Yeah, it was unfortunate that things didn't work out. Now I have to wonder though if she was ever really into me. I'm obviously no expert when it comes to women, so I could have just been reading her "niceness" wrong.

 

I think it might be a good thing, though. It kind of taught me to not stay hung up on just one person, and to open up my options. I have always fallen for just one person in the past, and 99% of the time I end up blowing everything out of proportion and becoming awkward or nervous, etc., because I put these people on such a high pedestal.

 

I think I've finally learned my lesson to not do that anymore.
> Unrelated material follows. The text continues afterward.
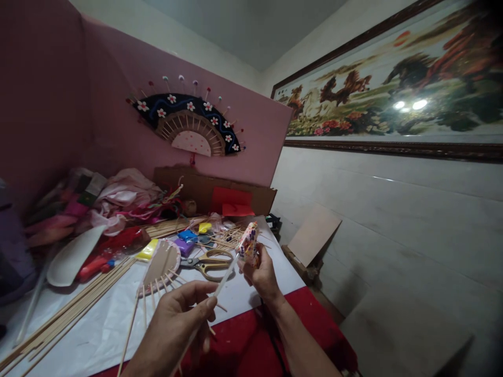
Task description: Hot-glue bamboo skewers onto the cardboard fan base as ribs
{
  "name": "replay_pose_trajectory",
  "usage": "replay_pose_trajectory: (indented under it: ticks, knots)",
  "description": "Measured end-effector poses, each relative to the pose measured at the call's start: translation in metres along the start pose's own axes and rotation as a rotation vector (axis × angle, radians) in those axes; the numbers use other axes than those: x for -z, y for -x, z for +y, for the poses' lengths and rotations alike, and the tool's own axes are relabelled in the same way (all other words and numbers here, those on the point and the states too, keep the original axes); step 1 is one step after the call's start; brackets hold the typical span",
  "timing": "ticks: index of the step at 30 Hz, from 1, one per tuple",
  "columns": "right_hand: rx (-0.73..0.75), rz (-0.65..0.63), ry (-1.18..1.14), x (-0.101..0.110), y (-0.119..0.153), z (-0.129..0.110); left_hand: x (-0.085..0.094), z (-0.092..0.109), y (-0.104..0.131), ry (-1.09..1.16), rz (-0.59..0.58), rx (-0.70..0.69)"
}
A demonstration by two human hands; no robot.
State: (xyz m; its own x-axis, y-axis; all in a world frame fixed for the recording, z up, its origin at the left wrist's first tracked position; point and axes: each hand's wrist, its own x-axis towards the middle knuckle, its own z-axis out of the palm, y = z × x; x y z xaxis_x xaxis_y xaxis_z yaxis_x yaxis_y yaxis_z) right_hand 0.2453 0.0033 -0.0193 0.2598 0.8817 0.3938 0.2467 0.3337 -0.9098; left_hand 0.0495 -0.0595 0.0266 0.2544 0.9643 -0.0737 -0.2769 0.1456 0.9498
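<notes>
My left hand [176, 319] pinches a thin white stick [223, 280] that slants up to the right. Its upper end meets a small white clay piece dotted with coloured flowers [248, 242], which my right hand [262, 275] holds upright between the fingers. Both hands hover over the white paper covering the table [98, 330]. Just behind them lie gold-handled scissors [210, 263] and a half-built pale fan of bamboo ribs [159, 269].
Long bamboo sticks [66, 314] lie along the left. Blocks of coloured clay [188, 236] and loose skewers sit farther back, with a heap of pink cloth [126, 196]. A finished black flowered fan [188, 123] hangs on the pink board. A red cloth [314, 324] covers the table's near right.
</notes>
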Motion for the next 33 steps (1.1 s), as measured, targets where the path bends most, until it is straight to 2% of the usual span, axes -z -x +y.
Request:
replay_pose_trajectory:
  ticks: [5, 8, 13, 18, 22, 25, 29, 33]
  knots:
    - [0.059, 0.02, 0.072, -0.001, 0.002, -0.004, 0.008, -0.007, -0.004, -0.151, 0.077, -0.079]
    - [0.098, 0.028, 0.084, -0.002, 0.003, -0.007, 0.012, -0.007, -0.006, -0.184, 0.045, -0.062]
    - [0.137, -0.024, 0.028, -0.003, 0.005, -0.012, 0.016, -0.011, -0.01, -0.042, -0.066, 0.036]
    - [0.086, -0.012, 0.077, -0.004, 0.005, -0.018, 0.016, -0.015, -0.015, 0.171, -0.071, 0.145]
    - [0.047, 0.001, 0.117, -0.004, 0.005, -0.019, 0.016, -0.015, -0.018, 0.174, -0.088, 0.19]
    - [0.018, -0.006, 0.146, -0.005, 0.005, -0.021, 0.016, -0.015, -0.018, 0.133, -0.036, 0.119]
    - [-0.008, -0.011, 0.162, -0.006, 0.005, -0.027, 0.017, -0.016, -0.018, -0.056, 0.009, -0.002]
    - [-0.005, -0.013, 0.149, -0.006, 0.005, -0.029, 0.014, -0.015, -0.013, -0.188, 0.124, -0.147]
Now I find that I talk to girls as though they are peers, you know, people who also have their own issues and are not perfect. Like last night, I didn't get hung up on just one person and feel bad for talking to others. I kept my options open, stayed myself while talking, didn't try to impress or be someone else, and it just feels so much more natural that way.

 

Then again, I still have my moments. There were a few times when I could see some girls looking at me out of the corner of my eye, yet I continued to stare straight ahead, "watching the band" but thinking to myself, "what do I say??". For example, one of the girls I talked to stood next to me for a while, and she would look at me but I'd get nervous and kind of ignore it. Then I'd kind of feel like an * * * * * * * .

 

So, I'm definitely getting better, but I still have a ways to go.

 

As for tonight, I just realized I am getting really short on money. I'm gonna see if I can work something out so that I can still go out tonight, but idk now...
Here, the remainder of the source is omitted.